Do ponto de vista prático, sou do parecer que querer tirar do nosso MFPC a expressão Padres Casados, como alguns, muito poucos, vêm tentando de há uns dois anos para cá, é, a meu ver, cortar pela raíz a nossa especificidade, o que nos define e, apesar das nossas dificuldades de renovação do MFPC, nos mantém unidos.
Aqui daria para aprofundar
- como cada um de nós deixou o ministério,
- como se realizou no ministério,
- como foi seu contato com o povo, com os colegas e com o bispo
- como casou e com que idade,
- como sua esposa e família o aceitou ou rejeitou como padre-que-deixou-o-ministério,
- como se inseriu no mundo do trabalho,
- qual seu posterior relacionamento com a Hierarquia e com a comunidade católica,
- se perseverou na sua fé ou dela se afastou.
Essas e outras coisas positivas e/ou negativas, é que, em geral, explicam a relação de cada um consigo mesmo após a saída, com os colegas do MFPC e com o movimento como um todo.
A nível de pesquisa elaborada sobre esse assunto, só conheço a realizada em Brasília, no fim da década de 80, e que resultou no livro: PADRES CASADOS – Depoimento e Pesquisa, Vozes, 1990, coordenada por Jorge Ponciano Ribeiro.
De qualquer maneira, a discussão e a busca de novos e sólidos Rumos para o MFPC e para Confederação mundial dos Padres casados, continuam abertas.
João Tavares
Uma resposta
‘Como meu trabalho ‘Para além do padre casado’ está circulando entre os participantes e simpatizantes do MFPC, gostaria de esclarecer três pontos:
– Meu trabalho é de ordem histórica. A rigor não defendo uma tese, muito menos uma tese teológica, mas faço uma investigação histórica. Assim quando comparo Orígenes (um Padre da Igreja do século III) com Agostinho (um Padre da Igreja do século V), por exemplo. Meus comentários sobre o sacerdócio são baseados numa leitura da Carta aos Hebreus e numa descrição do modelo de liderança na Igreja durante os 4 primeiros séculos. No mês de julho, se Deus quiser, deve sair pela Editora Paulus um livro meu que esclarece melhor e com maiores detalhes esses e outros pontos, sob o título: ‘Em busca de Jesus de Nazaré: uma análise literária’.

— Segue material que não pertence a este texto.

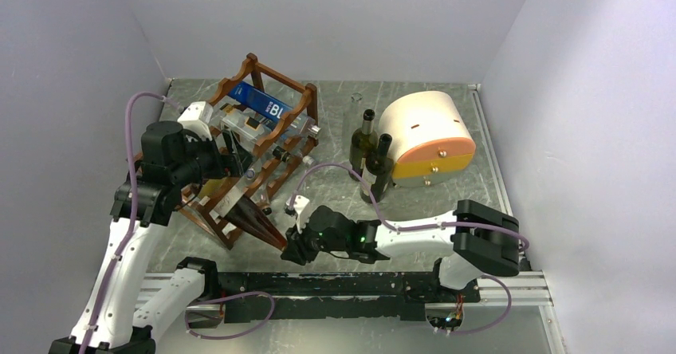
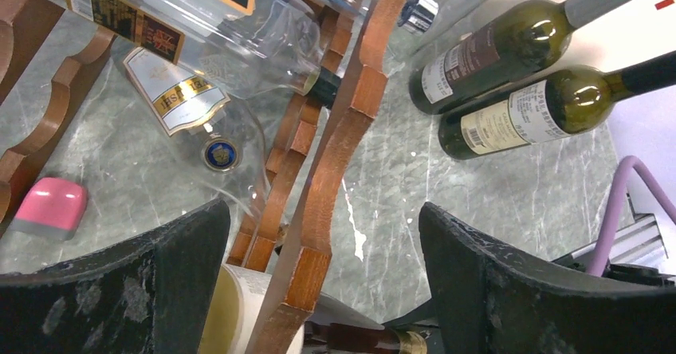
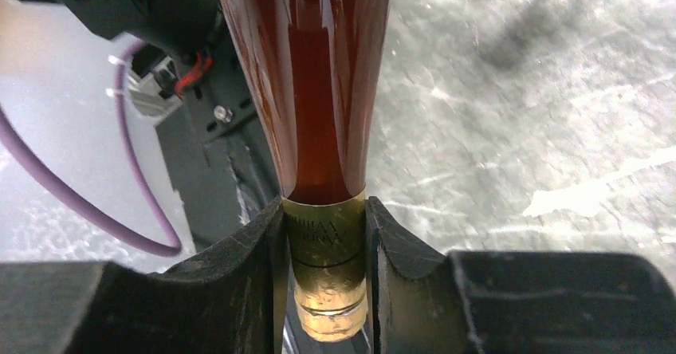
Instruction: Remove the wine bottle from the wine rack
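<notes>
Grey marbled worktop (image 1: 335, 131) filled the floor of a pale-walled enclosure. The wine rack (image 2: 351, 123) stood on its left half, tipped at an angle, with clear bottles (image 2: 179, 99) and a blue carton (image 1: 259, 103) in its upper tiers. At the rack's left side the left pincer (image 2: 323, 206) was released, its jaws spread wide to either side of one wavy rail without visibly touching the wood. I judged it was placed there to steady the rack while a bottle was drawn out. At the rack's lowest tier the wine bottle (image 1: 255, 222), dark reddish-amber, lay on its side with its neck pointing toward the near right and its base seemingly not yet clear of the rails. The right pincer (image 3: 325, 242) was clenched on the gold foil at the end of that neck, a hold suited to pulling along the bottle's length. Right of the rack two green bottles (image 1: 378, 175) stood upright close together, and just beyond them lay a cream-and-orange drum-shaped box (image 1: 422, 123).
</notes>
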Action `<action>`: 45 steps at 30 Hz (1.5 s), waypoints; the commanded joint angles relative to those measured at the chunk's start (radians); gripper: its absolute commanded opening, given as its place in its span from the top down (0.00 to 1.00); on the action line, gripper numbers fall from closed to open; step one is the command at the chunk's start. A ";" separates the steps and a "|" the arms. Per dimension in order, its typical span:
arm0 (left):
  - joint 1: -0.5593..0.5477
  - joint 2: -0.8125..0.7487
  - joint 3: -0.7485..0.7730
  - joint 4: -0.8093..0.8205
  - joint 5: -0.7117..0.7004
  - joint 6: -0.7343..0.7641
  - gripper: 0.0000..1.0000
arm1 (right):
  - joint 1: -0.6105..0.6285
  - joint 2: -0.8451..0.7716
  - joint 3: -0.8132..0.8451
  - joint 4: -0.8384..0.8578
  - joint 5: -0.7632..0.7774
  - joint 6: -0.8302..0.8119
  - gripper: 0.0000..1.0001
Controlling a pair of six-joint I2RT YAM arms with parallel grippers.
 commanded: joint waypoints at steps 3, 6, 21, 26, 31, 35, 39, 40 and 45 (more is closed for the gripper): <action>0.004 0.000 -0.023 0.001 -0.042 -0.007 0.11 | -0.020 -0.026 0.009 -0.155 0.206 -0.086 1.00; 0.004 -0.002 -0.035 0.014 -0.040 -0.015 0.12 | -0.019 -0.016 0.011 -0.156 0.247 -0.122 1.00; 0.003 -0.001 0.012 -0.027 -0.063 0.018 0.08 | -0.017 0.089 -0.036 0.008 0.299 -0.144 1.00; 0.004 0.000 0.002 -0.014 -0.051 0.017 0.08 | -0.017 0.093 -0.070 0.015 0.302 -0.104 1.00; 0.005 0.003 -0.016 0.022 -0.011 0.000 0.09 | -0.006 0.157 0.039 -0.075 0.290 -0.087 1.00; 0.004 0.005 -0.013 0.014 -0.016 0.006 0.09 | -0.001 0.190 0.081 -0.087 0.291 -0.085 0.97; 0.005 -0.003 -0.026 0.020 -0.010 0.003 0.09 | -0.001 0.223 0.113 -0.096 0.307 -0.090 0.84; 0.004 -0.004 -0.031 0.020 -0.010 0.002 0.10 | -0.001 0.228 0.118 -0.096 0.314 -0.091 0.81; 0.004 -0.009 -0.056 0.040 0.013 -0.012 0.12 | -0.001 0.242 0.158 -0.110 0.322 -0.110 0.68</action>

– Quando escrevo ‘para além do padre casado’, não estou querendo propor um novo nome para nosso movimento. Penso que o nome atual é bom e esclarecedor, pois supera o termo negativo ‘ex-padre’ e confere dignidade ao padre que apenas deixou o ministério formal e em grande parte ritual, não o ministério evangélico. Usei a expressão ‘para além do padre casado’ para ajudar a refletir e ativar a discussão. Nada mais.
– Escrevi os quatro textos ora em circulação no intuito de ativar a discussão entre nós, uma discussão que, em minha modesta opinião, deve se encaminhar da forma seguinte: (1) primeiramente uma averiguação de ordem histórica e literária (análise cuidadosa dos textos), (2) em segundo lugar a reflexão teológica, e (3) finalmente uma eventual conclusão prática para o MPFC. Pois não adianta discutir por discutir. Aqui também vale o método: ver, julgar, agir’.